С улицы послышался звук полицейской сирены.
— Началось, — сказал себе Терентий, — сейчас перекроют все главные улицы, наставят постов, и будут проверять всех подряд. Что делать будем, Павлик? Машину надо бросать, это однозначно, и пешком выбираться из города. На такси тоже рассчитывать не приходится, их тоже будут останавливать.
На улице уже смеркалось, и скоро будет совсем темно.

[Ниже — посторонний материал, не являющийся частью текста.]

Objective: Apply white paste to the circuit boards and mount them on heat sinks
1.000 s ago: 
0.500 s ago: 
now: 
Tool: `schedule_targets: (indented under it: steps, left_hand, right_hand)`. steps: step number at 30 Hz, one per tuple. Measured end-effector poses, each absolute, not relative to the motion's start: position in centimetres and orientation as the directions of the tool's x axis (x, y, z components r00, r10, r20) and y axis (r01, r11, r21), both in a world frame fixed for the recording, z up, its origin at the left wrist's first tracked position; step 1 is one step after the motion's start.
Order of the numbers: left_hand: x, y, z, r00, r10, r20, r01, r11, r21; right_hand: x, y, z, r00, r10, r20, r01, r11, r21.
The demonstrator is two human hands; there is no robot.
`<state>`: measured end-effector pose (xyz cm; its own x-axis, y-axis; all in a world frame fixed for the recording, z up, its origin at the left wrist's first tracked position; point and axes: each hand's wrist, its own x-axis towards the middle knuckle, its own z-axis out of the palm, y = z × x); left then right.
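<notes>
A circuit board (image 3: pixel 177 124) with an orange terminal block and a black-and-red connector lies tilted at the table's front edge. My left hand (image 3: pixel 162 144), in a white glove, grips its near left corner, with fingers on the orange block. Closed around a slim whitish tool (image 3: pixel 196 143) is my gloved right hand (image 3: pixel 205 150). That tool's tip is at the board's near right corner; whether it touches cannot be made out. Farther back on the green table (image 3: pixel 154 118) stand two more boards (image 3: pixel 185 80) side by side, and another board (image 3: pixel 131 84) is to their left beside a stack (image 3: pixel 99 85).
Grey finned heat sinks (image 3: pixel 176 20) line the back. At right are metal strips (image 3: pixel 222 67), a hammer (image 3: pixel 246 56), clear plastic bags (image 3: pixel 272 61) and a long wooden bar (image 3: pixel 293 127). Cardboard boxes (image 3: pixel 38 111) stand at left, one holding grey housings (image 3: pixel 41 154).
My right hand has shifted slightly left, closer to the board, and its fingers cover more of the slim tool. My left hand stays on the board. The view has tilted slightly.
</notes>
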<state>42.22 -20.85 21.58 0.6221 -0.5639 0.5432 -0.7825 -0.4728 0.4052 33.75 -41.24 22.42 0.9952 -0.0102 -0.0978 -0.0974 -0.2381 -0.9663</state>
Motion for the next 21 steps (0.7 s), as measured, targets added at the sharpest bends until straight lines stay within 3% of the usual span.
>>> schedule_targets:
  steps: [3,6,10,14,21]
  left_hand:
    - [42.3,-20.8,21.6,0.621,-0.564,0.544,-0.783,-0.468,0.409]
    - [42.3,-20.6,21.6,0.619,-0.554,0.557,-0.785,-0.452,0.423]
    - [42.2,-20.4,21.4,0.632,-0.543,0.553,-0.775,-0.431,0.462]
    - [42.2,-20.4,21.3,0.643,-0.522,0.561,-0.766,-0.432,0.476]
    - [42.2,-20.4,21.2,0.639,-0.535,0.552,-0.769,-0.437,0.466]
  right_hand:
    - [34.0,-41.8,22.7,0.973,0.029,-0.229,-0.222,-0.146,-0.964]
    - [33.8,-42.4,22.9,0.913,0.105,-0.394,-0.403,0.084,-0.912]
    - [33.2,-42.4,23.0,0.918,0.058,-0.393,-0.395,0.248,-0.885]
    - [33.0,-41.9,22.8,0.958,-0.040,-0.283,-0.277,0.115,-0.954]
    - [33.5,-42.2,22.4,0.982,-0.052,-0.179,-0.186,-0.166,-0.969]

— Надо дождаться темноты, тогда уж и в путь отправляться. Повезло, что сегодня в полночь Рождество. На улицах будет полно народу, причем больше половины из них будут пьяными. Это нам с тобой, Павлик, только на руку. А пока посидим, подумаем. Представляешь, Павлик, две тысячи с лишним лет назад родился Христос. Пытался он мир переделать, но ничего у него не получилось, и оставил он людям свои заповеди, чтобы они их соблюдали. И стимул был хорошим, будешь соблюдать, в рай попадёшь. Мы с тобой, Павлик, не соблюдали даже самую первую заповедь, то есть «не убий». Не мы одни, кстати. Поэтому нам с тобой рая не видать, как своих собственных ушей. Зато, мы с тобой осознали не без помощи известной тебе женщины, что у жизни есть и светлые стороны, и они ни для кого не являются запретными, и для нас с тобой, в том числе. Я, Павлик, где-то слышал, что законченные негодяи обычно бывают счастливы, так как Бог на них давно махнул рукой. Он потом с них спросит за всё сразу. А если Создатель дает шанс, то значит, он за твою душу ещё борется. Нам с тобой, Павлик, шанс предоставили. Нет, не тот, что ты имеешь в виду. То, что мы до сих пор живы, это не шанс, это стечение обстоятельств. Шанс — это Ольга, которая летит сейчас во Франкфурт. Поэтому, ставлю тебе задачу, Павлик. Как хочешь, хоть трижды потом попади в ад, но предоставленным тебе шансом ты обязан воспользоваться. Ты просто обязан выжить, и добраться до того кафе, в котором подают вкусное пирожное. Ты просто обязан, друг мой, сделать счастливой эту маленькую женщину. А все эти Одинцовы, Ивановы, Дадоны пусть остаются здесь, в этом городе, в этой стране. Пусть перегрызутся из-за денег, из-за власти. На них уже давно с небес махнули рукой, они уже неисправимы, точка не возврата пройдена. А у тебя, Павлик, выходит, еще нет.